# [Collected material]

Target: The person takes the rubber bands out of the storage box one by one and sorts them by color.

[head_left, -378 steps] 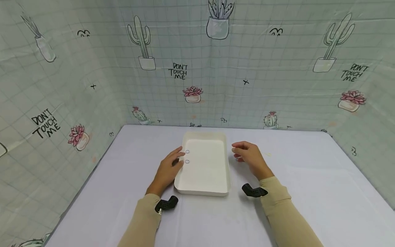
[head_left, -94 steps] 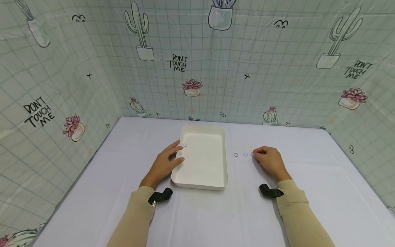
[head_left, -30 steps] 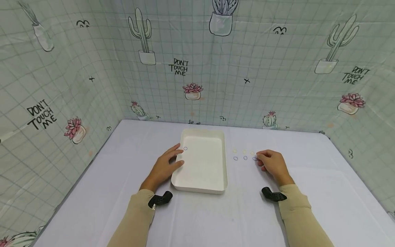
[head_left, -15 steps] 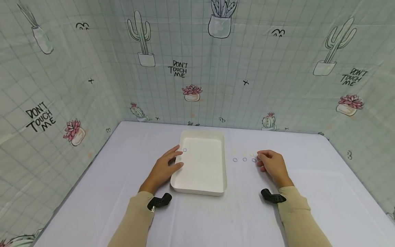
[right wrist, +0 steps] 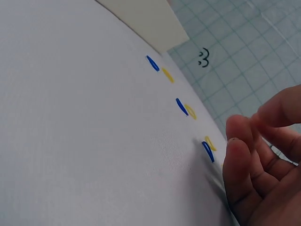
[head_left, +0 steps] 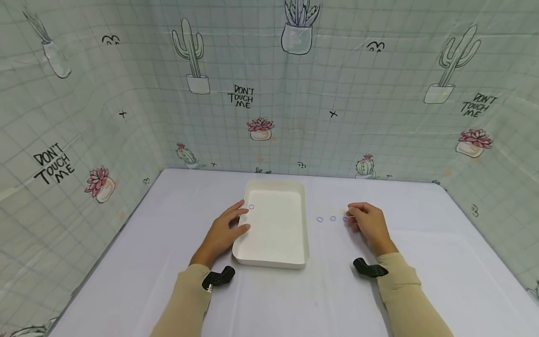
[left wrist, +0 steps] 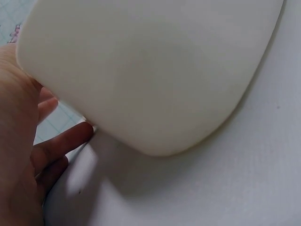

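Observation:
A shallow white tray (head_left: pixel 275 224) lies on the table, one small blue ring (head_left: pixel 251 207) inside near its left wall. My left hand (head_left: pixel 221 236) rests at the tray's left rim, thumb and fingers spread; in the left wrist view, fingertips touch the tray's underside edge. Right of the tray, blue rings (right wrist: pixel 182 107) form a row, with yellow rings (right wrist: pixel 190 111) in a row behind; all are thin, like small rubber bands. My right hand (head_left: pixel 370 227) hovers by the rightmost pair, thumb and index tips close together. Nothing shows between them. The hand partly covers the rightmost blue ring in the head view.
A white cloth covers the table (head_left: pixel 269 304). Behind it and along both sides hangs a grid-patterned curtain (head_left: pixel 210 121) with cactus drawings. A black wrist device (head_left: pixel 370 267) sits on each sleeve.
Since 12.6 s ago, one blue ring has left the tray, and the blue row now stands on the table. In the last second my right fingertips lifted slightly off the rightmost blue ring.

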Tool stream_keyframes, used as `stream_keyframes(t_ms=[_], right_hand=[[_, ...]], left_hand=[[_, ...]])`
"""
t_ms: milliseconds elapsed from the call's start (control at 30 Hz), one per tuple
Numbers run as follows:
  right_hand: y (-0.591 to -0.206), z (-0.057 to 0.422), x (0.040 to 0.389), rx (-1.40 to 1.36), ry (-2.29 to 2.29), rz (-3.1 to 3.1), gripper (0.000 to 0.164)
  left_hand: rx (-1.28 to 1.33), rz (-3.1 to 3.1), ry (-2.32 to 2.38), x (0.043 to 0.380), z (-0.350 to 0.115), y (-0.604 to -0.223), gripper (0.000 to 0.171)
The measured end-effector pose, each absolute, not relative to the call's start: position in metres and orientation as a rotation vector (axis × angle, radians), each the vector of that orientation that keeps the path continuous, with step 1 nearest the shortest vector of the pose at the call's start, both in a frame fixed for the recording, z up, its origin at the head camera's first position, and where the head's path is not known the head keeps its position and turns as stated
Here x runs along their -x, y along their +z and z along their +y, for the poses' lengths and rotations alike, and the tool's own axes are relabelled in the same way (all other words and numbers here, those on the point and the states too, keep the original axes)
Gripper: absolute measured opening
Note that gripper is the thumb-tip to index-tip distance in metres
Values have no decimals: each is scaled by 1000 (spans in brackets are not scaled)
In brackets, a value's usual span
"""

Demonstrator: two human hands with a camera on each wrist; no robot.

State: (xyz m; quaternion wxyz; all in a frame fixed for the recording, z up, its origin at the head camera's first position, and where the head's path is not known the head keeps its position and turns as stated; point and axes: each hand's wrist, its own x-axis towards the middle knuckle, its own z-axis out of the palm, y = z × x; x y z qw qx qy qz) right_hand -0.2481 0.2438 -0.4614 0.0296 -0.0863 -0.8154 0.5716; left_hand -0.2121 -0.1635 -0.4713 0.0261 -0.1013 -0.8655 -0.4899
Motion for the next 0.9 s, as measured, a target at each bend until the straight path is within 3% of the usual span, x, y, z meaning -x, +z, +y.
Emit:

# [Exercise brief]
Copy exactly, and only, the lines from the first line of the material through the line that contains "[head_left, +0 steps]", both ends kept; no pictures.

# [Written answer]
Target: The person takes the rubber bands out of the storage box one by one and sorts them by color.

[head_left, -378 steps] 
[head_left, -94 steps] 
[head_left, -30 steps] 
[head_left, -15 steps] 
[right wrist, +0 steps] 
[head_left, +0 steps] 

This finishes the answer.